After finding the line with "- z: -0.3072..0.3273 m" in the data below, set down exactly each line through the one with "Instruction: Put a", inclusive, and stop there.

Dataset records
————
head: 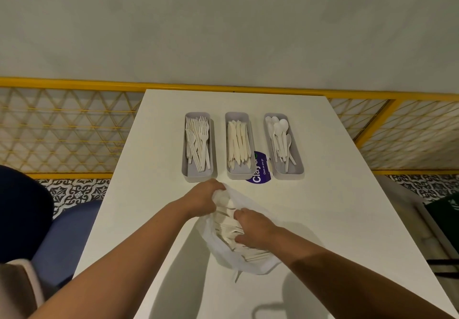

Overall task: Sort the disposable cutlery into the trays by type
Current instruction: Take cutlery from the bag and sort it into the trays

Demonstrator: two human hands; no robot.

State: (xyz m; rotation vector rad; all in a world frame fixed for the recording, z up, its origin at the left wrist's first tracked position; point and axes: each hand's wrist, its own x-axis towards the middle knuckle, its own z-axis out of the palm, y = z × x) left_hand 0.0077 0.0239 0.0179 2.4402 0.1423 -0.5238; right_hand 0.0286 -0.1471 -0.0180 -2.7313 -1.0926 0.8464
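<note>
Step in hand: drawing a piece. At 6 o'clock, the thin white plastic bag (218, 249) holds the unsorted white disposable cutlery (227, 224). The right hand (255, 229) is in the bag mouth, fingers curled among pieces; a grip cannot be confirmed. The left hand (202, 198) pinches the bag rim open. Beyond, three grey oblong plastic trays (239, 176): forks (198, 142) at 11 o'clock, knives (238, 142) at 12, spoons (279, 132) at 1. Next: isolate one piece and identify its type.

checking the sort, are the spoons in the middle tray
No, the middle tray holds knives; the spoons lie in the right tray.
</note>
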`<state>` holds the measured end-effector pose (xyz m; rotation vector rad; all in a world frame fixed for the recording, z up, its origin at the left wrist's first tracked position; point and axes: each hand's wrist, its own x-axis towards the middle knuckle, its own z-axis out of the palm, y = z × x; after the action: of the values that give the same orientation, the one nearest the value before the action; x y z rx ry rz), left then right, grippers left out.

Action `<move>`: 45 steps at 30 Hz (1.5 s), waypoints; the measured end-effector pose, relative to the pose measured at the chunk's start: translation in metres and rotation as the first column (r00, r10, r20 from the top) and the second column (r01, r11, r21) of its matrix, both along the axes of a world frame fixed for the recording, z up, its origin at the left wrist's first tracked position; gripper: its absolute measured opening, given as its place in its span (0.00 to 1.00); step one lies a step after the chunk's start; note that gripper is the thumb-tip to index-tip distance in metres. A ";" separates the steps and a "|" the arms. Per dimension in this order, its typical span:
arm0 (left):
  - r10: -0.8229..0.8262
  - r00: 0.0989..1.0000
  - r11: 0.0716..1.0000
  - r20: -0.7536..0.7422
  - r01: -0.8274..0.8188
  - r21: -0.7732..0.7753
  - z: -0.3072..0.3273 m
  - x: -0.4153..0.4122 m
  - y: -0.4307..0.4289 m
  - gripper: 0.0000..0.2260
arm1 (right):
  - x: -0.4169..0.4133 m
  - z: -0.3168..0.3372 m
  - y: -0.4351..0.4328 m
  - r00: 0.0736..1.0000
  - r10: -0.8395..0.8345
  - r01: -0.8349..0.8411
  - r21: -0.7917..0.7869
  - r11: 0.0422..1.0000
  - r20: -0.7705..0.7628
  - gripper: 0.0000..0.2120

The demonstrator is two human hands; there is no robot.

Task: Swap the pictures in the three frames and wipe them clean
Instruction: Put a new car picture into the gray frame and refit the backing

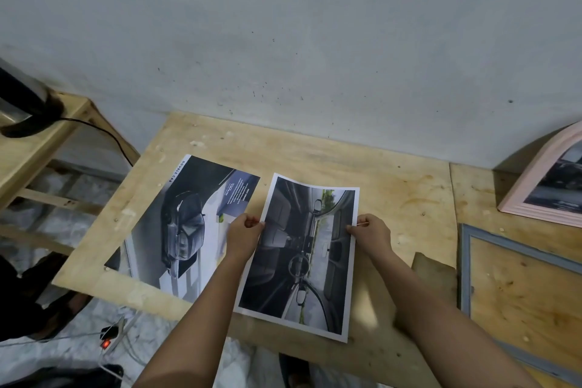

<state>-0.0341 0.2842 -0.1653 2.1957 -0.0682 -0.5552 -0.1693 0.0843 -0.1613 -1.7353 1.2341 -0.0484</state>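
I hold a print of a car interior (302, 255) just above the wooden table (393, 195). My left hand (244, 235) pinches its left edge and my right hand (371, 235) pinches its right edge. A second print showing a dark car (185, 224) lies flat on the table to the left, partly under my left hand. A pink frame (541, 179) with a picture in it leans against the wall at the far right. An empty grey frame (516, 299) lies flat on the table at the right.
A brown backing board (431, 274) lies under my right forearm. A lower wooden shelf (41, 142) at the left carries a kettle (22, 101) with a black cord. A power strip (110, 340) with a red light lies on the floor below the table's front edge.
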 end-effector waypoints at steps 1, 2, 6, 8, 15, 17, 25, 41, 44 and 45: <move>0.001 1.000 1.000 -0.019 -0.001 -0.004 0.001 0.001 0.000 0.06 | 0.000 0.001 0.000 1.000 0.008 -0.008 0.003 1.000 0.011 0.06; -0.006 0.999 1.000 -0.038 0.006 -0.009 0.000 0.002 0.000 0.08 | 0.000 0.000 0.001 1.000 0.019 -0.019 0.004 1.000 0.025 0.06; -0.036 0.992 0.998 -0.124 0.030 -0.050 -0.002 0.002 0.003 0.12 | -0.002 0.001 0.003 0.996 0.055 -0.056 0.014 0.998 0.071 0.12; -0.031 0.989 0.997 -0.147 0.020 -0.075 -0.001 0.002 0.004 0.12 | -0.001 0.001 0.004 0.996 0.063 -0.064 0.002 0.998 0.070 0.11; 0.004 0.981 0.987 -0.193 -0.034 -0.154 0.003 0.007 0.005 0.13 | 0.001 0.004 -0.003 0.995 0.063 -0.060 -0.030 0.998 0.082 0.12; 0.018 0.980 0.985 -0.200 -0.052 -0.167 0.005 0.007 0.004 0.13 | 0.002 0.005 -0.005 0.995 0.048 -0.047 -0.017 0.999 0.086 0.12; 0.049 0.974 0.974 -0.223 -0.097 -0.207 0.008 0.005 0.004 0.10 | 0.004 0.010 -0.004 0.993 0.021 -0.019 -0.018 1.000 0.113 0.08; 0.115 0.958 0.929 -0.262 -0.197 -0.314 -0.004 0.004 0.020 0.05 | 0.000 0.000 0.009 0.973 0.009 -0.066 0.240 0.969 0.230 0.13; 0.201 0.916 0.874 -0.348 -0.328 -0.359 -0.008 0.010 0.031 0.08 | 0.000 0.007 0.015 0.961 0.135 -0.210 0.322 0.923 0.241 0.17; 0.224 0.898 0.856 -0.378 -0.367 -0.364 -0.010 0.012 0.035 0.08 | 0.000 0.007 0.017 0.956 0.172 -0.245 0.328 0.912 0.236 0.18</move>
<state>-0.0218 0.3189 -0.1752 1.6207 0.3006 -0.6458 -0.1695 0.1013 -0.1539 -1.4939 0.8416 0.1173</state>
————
## Output below
  - z: -0.3072..0.3273 m
  - x: -0.4153..0.4122 m
  - y: -0.4307..0.4289 m
  - gripper: 0.0000..0.2260
arm1 (right):
  - x: -0.4169..0.4133 m
  - z: -0.3168..0.3372 m
  - y: -0.4351..0.4328 m
  - r00: 0.0736..1.0000
  - r10: -0.8395..0.8345
  - r01: -0.8349..0.8411
  - r21: -0.7917..0.7869
  - r11: 0.0422..1.0000
  - r20: -0.7705..0.7628
  - gripper: 0.0000..0.2120

The demonstrator is two human hands; there is no robot.

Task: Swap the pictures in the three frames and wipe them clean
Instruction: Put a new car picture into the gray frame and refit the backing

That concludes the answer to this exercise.